Redacción: Héctor Esnéver Garzón Mora
La Monumental de Manizales abre hoy sus puertas a un cuarto festejo de abono cargado de simbolismo, juventud y solera ganadera, con una corrida mixta que conjuga historia, presente y futuro del toreo bajo el hierro legendario de Ernesto Gutiérrez.
Manizales – Colombia. La Monumental de Manizales se prepara HOY para vivir uno de los capítulos más sugestivos y argumentados de su feria taurina: la corrida mixta, cuarto festejo de abono, un cartel que respira interés por los cuatro costados y que invita al aficionado a ocupar su localidad con expectación legítima. En el eje del festejo comparece la histórica ganadería Ernesto Gutiérrez, divisa negro y oro, hierro de profundas raíces manizaleñas y de acreditada regularidad, que vuelve a la arena que le concedió antigüedad en agosto de 1954. Un encaste marcado por la sobriedad y el fondo, Murube con sangre Santa Coloma, criado en las haciendas La Esperanza y La Florida, que garantiza un toro con cara, movilidad y un punto de exigencia que pide toreros de verdad, capaces de someter y mandar desde el primer tercio hasta la suerte suprema.
Este hierro, heredero directo de la mítica Dosgutiérrez, es sinónimo de historia viva del campo bravo colombiano. Desde aquellas primeras vacas del Tablón, pasando por la decisiva importación murubeña de Antonio Urquijo, hasta la consolidación del sello propio tras la división de 1969, la ganadería ha mantenido un concepto de toro serio, con transmisión y temperamento.
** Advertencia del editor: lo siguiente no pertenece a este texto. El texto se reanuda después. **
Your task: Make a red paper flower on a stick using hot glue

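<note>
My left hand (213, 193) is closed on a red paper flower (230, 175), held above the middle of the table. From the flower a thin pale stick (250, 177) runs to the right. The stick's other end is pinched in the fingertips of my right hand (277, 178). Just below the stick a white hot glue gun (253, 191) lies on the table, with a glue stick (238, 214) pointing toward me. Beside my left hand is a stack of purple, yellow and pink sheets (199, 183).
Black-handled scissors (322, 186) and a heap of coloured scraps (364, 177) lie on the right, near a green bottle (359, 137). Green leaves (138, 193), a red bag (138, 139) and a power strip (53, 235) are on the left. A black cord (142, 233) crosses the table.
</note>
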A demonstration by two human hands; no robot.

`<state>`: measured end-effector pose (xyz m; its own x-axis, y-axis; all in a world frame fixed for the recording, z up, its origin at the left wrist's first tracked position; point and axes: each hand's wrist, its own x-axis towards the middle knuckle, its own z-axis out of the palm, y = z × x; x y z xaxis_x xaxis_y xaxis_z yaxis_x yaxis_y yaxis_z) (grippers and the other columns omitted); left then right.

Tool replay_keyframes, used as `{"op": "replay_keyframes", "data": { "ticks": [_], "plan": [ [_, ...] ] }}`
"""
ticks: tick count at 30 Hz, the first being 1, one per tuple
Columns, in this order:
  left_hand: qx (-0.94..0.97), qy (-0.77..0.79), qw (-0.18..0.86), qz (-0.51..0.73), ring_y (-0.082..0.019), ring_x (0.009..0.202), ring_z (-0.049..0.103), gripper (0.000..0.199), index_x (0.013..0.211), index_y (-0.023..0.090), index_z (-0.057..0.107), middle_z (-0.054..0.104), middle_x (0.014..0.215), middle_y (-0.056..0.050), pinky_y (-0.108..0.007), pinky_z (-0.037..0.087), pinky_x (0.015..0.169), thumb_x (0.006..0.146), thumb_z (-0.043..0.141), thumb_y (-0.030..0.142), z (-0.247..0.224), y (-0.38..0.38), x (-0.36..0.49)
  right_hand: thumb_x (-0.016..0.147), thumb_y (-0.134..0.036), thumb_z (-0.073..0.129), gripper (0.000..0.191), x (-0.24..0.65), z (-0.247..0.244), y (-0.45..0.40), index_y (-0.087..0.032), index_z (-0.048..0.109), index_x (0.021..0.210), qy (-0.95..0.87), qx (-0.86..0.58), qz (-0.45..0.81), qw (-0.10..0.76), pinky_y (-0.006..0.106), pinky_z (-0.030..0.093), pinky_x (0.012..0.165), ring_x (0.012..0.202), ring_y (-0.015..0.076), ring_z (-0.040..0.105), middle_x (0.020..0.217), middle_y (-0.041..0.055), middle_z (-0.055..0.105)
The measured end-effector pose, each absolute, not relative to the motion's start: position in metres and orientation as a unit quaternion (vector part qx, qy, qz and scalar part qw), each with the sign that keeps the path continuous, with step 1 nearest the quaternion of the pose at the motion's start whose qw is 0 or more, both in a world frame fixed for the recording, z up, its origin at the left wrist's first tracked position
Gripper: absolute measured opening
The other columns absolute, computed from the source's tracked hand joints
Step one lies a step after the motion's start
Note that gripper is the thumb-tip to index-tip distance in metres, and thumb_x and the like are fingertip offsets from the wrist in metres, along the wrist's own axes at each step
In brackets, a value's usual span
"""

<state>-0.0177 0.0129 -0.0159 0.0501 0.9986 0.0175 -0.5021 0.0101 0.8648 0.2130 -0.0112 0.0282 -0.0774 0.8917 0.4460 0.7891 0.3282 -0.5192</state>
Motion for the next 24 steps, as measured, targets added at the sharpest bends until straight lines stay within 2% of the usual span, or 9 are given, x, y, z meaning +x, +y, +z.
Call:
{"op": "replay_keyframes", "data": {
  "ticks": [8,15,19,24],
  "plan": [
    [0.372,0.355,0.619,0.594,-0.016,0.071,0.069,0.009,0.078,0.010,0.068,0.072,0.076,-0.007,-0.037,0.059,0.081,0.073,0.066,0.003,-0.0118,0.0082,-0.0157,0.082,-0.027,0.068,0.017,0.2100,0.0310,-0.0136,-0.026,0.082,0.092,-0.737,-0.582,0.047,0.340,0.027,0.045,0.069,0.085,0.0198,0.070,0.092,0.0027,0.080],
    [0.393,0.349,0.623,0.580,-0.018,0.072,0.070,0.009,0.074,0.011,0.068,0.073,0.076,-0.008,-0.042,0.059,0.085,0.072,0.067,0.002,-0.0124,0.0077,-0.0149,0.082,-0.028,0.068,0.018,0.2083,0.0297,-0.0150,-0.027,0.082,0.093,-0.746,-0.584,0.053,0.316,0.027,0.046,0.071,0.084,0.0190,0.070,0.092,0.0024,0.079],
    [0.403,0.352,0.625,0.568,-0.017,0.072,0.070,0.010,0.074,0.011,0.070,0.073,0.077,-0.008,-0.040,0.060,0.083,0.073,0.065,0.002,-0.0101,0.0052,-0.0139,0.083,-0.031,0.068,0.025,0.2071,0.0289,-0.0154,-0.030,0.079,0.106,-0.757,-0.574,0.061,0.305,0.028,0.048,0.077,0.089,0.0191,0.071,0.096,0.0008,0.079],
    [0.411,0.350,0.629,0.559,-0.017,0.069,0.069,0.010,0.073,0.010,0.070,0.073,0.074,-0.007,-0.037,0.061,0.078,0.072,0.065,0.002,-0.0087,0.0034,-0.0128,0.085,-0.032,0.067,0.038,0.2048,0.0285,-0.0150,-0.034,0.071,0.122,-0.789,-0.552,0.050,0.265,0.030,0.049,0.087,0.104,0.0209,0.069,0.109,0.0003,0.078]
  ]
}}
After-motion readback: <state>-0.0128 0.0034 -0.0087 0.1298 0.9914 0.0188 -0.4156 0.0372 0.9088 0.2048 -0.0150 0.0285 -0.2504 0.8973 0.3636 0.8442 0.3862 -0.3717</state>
Hoy, bajo la administración de los herederos de Ernesto Gutiérrez Arango y la representación de Miguel Gutiérrez Botero, el hierro regresa a la Monumental como garantía de emoción, de ese tipo de emoción que no se improvisa y que sólo brota cuando el toro tiene fondo y verdad.
El cartel mixto añade un atractivo adicional: la confrontación generacional y de conceptos. Por un lado, el joven matador español Marco Pérez, nombre que ya no es promesa sino realidad incipiente del toreo europeo. Alternativado en Nimes nada menos que con Morante de la Puebla como padrino y Talavante de testigo, Marco llega a Manizales con el aval de una carrera precoz, templada en plazas de máxima responsabilidad. Su tauromaquia, de trazo clásico y ambición sin alharacas, encuentra en el toro de Ernesto Gutiérrez un examen serio, de esos que definen trayectorias. No es un compromiso menor: es una tarde para mostrar sitio, gobierno y capacidad de lectura frente a un toro que no regala embestidas.
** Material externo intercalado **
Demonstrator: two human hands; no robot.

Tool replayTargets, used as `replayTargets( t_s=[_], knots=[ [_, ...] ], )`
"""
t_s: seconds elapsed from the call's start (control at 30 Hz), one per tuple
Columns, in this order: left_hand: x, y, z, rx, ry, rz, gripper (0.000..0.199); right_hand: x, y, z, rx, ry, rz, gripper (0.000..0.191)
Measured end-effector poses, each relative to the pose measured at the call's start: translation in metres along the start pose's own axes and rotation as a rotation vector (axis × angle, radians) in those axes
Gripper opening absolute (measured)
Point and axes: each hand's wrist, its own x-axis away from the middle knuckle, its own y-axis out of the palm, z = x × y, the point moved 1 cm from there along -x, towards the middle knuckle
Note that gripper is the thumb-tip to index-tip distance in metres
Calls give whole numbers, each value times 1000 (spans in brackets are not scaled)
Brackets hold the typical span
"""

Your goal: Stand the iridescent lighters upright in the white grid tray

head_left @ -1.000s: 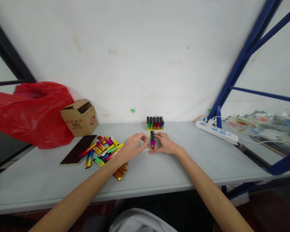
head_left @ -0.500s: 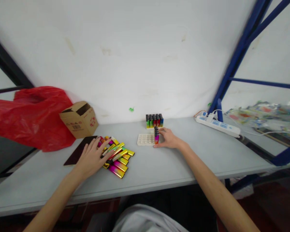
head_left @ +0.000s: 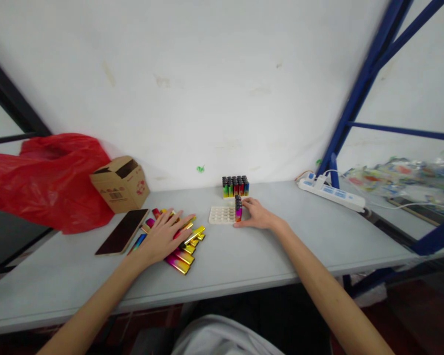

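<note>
My left hand (head_left: 163, 240) lies over a loose pile of shiny, multicoloured lighters (head_left: 179, 261), its fingers spread and touching those on top; the hand hides part of the pile. With thumb in front and fingers behind, my right hand (head_left: 257, 215) grips the right end of a white tray (head_left: 221, 215) with rows of small holes. A row of upright purple-and-orange lighters (head_left: 239, 211) with black tops stands in that end of the tray, against the right hand. Behind it, a block of upright lighters (head_left: 236, 187) fills a second tray near the wall.
A dark-screened phone (head_left: 123, 231) lies left of the pile. Farther back are a cardboard box (head_left: 122, 185) and a red plastic bag (head_left: 70, 182). At right, a white power strip (head_left: 332, 194) with plugs and cables lies by a blue metal frame (head_left: 355, 98).
My left hand has moved right, farther over the lighter pile, uncovering the phone and a blue lighter at the left. My right hand stays at the tray's end.
</note>
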Motion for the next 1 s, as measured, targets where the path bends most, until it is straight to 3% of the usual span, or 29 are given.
replayTargets(
  t_s=[0.1,0.3,0.57,1.0],
  knots=[
    [-11,0,7,16,46,-97,54,0,1,1,5,0,-2,71],
    [-32,2,22,56,142,-124,54,0,2,2,10,18,-9,75],
    [-48,10,12,168,223,-170,61,-2,2,4,20,10,2,69],
    [-49,2,17,297,179,-129,44,5,-9,16,70,107,45,72]
  ],
)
A su lado, la afición manizaleña vuelve a abrazar a Felipe Miguel Negret, torero de la casa, formado entre la pasión heredada y el estudio disciplinado, entre el callejón y los códigos. Su historia está íntimamente ligada a esta plaza: aquí se vistió por primera vez de luces en plena pandemia, aquí se puso delante de un novillo de Ernesto Gutiérrez cuando el mundo parecía detenido, aquí brindó a los médicos y aquí empezó a fraguar un sueño que hoy sigue vivo. Negret representa el toreo vocacional, el que se construye con sacrificio, con aprendizaje silencioso y con el orgullo de defender una afición que forma parte de su identidad. Para él, esta tarde no es una más: es una reafirmación, un diálogo íntimo con su plaza y con su gente.
Completa el cartel la presencia de Olga Casado, novillera española que simboliza el empuje de una nueva generación que irrumpe con personalidad y sin complejos. Formada en la Escuela Taurina “Yiyo” de Madrid, Olga ha demostrado capacidad y arrojo en plazas exigentes, dejando huella incluso en festivales de máxima relevancia junto a figuras consolidadas. Su inclusión en este festejo no es un gesto anecdótico: es una apuesta por la diversidad del escalafón menor y por un concepto de tauromaquia valiente, fresca y comprometida, que conecta con los tiempos sin renunciar a la esencia.
Así, la corrida mixta de hoy en Manizales se presenta como un festejo redondo en su planteamiento: toro con historia y trapío, toreros con argumentos distintos y una plaza que sabe leer la importancia de estos carteles. No es sólo un espectáculo; es una declaración de principios de la feria: respeto al toro, oportunidades reales y emoción auténtica. En la Monumental, esta tarde, el aficionado no sólo asistirá a una corrida: será testigo de un cruce de caminos donde la tradición ganadera, la juventud ambiciosa y la pasión local se dan la mano para escribir una página que promete quedar en la memoria taurina de Manizales.